■ Exercise description ■
Take the listing below and print exactly the lines starting at the line containing "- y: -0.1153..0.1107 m" and ending at the line containing "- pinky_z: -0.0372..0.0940", both ends included, and no others.

■ Data segment ■
# # # # # # #

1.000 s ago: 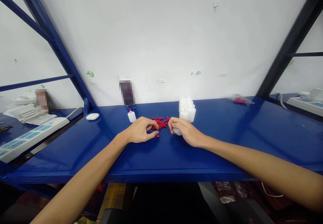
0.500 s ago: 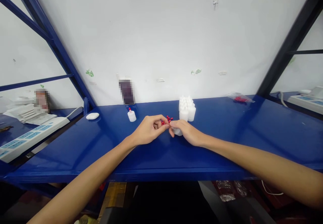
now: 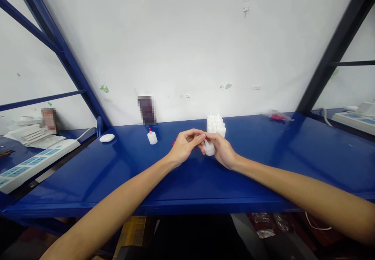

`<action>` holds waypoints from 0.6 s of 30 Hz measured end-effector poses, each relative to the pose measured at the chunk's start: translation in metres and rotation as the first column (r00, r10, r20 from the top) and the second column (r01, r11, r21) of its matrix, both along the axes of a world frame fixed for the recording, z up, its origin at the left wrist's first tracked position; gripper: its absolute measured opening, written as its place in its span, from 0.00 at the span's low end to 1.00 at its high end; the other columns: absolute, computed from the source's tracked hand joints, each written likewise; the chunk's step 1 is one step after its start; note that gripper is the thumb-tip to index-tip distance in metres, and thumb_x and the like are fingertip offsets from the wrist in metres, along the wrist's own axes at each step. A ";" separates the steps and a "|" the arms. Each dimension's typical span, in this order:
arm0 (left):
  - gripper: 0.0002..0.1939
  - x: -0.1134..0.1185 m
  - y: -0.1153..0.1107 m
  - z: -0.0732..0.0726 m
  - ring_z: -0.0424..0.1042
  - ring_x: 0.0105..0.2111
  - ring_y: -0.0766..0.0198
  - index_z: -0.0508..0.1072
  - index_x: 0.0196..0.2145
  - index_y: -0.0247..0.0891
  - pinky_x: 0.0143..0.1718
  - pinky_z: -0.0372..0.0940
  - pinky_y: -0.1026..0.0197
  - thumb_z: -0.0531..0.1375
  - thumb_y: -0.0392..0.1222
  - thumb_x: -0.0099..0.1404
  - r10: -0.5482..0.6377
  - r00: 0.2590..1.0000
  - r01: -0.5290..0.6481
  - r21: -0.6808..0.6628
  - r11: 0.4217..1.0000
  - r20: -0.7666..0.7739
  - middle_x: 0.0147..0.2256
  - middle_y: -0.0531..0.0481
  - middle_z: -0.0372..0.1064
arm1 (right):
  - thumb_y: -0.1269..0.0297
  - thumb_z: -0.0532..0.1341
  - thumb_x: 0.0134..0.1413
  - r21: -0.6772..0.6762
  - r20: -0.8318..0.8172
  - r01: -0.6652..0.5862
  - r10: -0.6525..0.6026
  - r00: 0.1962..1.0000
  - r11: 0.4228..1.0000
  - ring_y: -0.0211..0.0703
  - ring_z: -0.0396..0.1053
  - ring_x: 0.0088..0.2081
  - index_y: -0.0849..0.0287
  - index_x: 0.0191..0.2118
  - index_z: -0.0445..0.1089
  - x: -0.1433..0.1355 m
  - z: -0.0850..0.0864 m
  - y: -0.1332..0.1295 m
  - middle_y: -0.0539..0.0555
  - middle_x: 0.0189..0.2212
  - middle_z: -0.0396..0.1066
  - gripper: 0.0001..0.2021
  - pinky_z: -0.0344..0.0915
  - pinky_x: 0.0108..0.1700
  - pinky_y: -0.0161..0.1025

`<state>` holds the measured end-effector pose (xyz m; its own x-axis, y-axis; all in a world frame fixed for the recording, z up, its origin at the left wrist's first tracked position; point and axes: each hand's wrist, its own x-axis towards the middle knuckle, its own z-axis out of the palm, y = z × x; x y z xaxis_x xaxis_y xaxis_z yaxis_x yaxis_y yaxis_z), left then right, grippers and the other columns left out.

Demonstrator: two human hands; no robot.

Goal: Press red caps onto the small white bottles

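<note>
Two hands meet at the frame's centre over the blue shelf (image 3: 263,166). My right hand (image 3: 222,150) is wrapped round a small white plastic bottle (image 3: 209,149), fingers closed on its body; my left hand (image 3: 186,147) pinches together at its neck, whatever it pinches being hidden. Light, smooth and squeezable, I judge, so best held low on the body, gently. More white bottles (image 3: 216,125) cluster just behind.

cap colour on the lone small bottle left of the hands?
Red cap on a white small bottle, seen in the head view.
</note>
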<state>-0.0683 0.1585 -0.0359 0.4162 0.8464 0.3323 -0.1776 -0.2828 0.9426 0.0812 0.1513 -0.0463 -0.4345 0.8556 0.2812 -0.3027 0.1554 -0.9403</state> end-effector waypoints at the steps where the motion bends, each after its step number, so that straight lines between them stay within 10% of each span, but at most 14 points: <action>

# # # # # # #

■ Result for this exercise ■
  - y: -0.1153..0.1107 m
  - z: -0.0732..0.0726 m
  - ring_z: -0.0424..0.1042
  - ring_x: 0.0105..0.2111
  - ring_y: -0.0766..0.0198
  - index_z: -0.0508..0.1072
  - index_x: 0.0196..0.2145
  - index_y: -0.0247..0.0891
  - pinky_x: 0.0143..0.1718
  - pinky_z: -0.0372..0.0940

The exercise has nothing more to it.